=== Task input ===

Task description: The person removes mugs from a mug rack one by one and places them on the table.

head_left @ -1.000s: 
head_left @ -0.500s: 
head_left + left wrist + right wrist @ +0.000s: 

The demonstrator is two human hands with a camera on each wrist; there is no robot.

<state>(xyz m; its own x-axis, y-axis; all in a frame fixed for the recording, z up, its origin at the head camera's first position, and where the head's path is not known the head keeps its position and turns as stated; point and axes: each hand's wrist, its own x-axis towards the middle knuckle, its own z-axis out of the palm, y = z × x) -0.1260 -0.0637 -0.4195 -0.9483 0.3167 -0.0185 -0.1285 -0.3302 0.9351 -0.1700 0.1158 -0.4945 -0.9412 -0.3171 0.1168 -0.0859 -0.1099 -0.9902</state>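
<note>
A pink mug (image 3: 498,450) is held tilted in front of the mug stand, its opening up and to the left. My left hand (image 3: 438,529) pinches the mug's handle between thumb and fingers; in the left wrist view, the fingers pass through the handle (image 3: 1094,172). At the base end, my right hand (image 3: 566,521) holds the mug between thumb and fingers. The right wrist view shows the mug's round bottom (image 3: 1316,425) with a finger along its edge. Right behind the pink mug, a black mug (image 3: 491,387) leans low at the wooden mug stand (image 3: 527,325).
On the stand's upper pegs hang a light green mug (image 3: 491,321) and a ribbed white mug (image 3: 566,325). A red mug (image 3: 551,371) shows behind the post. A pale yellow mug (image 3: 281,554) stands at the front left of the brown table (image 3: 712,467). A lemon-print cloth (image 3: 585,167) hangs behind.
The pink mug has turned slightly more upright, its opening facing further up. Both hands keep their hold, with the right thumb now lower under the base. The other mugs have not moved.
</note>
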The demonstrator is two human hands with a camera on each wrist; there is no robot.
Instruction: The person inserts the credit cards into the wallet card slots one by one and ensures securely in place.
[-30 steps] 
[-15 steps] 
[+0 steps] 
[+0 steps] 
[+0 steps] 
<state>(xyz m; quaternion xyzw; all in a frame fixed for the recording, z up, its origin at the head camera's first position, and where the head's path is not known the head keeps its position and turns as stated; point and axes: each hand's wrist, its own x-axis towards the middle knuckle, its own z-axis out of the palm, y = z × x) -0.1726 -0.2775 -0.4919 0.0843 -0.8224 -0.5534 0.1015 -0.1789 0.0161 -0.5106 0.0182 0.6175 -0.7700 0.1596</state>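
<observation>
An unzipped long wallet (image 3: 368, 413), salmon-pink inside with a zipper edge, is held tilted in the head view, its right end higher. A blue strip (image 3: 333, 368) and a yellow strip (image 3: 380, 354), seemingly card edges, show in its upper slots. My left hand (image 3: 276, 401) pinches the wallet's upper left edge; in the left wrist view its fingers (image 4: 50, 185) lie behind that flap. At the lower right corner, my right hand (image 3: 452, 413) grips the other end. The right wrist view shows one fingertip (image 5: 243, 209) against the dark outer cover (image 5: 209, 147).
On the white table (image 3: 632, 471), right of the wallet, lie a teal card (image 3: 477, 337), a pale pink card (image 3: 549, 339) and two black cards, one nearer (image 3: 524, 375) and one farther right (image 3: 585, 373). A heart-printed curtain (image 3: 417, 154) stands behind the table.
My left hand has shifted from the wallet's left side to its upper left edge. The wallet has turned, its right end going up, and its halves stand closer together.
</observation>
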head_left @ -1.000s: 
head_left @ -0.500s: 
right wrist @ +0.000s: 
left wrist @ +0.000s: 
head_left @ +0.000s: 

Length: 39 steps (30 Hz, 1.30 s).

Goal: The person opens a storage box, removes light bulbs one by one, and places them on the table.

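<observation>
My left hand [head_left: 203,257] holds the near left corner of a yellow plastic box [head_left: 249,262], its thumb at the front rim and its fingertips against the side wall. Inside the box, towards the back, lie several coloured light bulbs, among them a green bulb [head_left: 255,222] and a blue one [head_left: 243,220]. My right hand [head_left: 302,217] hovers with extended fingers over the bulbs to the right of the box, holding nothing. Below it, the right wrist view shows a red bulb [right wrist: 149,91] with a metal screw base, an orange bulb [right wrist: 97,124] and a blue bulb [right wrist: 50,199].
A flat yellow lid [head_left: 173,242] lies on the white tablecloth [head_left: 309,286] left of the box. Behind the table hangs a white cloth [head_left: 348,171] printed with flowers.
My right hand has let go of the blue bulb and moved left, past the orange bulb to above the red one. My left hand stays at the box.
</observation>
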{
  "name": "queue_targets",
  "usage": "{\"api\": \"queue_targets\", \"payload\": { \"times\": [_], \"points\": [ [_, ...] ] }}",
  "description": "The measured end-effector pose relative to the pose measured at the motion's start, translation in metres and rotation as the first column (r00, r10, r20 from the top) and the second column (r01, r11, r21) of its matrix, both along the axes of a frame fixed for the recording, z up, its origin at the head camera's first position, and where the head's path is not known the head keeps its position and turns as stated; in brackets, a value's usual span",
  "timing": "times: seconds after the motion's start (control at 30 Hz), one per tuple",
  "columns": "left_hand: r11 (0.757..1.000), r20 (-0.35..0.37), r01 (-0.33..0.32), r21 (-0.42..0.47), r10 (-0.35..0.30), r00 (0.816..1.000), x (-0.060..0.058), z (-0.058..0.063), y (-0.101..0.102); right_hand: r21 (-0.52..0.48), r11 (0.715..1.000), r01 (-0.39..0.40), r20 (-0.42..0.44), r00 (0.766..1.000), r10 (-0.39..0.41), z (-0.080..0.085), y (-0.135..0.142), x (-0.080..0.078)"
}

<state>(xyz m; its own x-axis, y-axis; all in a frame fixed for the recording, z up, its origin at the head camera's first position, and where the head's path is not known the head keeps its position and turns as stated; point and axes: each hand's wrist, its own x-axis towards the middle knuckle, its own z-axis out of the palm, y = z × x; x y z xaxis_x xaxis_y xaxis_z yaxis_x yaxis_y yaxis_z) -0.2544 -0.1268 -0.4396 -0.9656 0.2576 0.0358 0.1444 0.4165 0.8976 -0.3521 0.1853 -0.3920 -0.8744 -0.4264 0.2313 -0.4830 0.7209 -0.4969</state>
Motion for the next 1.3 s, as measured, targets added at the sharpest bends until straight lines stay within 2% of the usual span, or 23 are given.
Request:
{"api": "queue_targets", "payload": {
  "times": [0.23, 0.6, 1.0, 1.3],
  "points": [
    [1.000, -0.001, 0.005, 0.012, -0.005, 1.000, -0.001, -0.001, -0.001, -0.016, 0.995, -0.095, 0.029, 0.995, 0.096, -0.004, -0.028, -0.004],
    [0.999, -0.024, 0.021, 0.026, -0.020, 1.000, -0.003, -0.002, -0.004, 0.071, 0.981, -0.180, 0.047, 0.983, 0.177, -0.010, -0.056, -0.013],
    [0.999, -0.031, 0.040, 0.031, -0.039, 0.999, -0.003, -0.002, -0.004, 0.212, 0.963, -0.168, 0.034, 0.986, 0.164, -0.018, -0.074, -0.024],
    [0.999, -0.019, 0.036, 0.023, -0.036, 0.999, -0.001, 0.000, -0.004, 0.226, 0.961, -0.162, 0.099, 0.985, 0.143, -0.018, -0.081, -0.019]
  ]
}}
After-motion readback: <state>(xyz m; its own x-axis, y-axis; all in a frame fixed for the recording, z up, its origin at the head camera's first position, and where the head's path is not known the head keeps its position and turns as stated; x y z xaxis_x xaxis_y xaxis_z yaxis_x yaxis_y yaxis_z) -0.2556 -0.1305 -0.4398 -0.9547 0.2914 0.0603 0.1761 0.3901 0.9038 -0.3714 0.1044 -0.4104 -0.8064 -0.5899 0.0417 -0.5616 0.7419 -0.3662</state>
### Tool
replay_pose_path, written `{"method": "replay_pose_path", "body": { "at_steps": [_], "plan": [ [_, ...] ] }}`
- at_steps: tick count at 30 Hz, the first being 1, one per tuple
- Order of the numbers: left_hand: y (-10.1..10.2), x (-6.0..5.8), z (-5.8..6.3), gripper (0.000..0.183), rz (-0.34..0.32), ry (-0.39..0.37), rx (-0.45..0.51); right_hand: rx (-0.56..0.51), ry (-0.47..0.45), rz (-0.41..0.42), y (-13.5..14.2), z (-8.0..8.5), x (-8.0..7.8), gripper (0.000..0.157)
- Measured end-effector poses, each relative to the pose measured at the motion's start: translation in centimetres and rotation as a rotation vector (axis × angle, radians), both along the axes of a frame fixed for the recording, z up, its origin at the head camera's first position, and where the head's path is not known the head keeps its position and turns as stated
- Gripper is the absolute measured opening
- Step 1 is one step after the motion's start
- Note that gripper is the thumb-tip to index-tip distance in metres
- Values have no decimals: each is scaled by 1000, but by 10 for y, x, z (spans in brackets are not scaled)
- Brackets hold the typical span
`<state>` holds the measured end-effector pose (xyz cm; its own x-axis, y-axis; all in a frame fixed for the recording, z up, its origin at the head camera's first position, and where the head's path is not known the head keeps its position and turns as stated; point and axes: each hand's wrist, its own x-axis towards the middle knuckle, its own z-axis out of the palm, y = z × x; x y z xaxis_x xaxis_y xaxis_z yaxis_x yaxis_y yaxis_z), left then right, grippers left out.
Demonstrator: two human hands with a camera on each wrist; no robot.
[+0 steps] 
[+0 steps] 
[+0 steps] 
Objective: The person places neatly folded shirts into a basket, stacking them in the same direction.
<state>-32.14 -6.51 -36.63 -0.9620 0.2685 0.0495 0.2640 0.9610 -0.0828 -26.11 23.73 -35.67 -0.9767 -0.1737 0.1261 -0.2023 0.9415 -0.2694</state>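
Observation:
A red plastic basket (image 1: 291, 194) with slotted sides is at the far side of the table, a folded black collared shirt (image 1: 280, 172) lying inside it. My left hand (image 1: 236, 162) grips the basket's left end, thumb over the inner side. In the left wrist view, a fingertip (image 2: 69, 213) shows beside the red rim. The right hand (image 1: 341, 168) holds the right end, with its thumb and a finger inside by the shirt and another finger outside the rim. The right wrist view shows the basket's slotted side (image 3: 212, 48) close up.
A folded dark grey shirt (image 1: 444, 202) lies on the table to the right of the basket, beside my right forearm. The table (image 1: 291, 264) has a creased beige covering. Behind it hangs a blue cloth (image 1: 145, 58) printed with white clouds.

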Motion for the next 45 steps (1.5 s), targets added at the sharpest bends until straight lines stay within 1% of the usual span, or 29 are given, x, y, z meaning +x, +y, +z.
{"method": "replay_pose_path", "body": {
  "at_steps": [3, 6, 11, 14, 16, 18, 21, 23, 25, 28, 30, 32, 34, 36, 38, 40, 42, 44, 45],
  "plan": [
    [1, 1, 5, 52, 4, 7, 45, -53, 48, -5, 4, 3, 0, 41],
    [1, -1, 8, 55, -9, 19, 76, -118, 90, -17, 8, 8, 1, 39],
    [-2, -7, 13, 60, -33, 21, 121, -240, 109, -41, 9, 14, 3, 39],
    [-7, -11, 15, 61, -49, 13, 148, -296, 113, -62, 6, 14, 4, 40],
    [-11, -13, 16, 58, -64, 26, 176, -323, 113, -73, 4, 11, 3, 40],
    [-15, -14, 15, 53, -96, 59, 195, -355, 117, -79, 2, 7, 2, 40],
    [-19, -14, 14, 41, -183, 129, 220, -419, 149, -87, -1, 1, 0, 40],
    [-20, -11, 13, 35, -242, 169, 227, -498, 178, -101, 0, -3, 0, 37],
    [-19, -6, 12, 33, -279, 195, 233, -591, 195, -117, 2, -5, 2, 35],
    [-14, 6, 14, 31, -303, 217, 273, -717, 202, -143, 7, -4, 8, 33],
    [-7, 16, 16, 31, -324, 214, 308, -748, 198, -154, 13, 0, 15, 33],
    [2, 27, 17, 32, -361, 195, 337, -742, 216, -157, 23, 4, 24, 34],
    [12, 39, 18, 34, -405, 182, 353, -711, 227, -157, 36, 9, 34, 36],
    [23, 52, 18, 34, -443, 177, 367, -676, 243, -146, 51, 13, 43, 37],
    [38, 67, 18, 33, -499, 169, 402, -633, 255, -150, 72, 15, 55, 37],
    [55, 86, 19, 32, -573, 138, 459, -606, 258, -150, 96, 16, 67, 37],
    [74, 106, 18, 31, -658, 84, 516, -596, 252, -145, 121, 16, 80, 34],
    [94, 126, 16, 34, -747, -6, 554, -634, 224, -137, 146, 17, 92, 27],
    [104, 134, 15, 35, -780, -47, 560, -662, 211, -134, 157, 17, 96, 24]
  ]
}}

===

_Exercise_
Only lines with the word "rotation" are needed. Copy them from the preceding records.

_Response below_
  "description": "The measured end-effector pose relative to the pose measured at the motion's start, translation in metres and rotation as the first column (r00, r10, r20 from the top) and the second column (r01, r11, r21) of its matrix, both along the axes of a frame fixed for the recording, z up, its origin at the head camera's first position, and where the head's path is not known the head keeps its position and turns as stated; in brackets, a value's usual span",
- Measured end-effector poses, each relative to the pose measured at the motion's start: translation in centimetres and rotation as a rotation vector (axis × angle, radians), both along the axes of a frame fixed for the recording, z up, its origin at the head camera's first position, and where the head's path is not known the head keeps its position and turns as stated

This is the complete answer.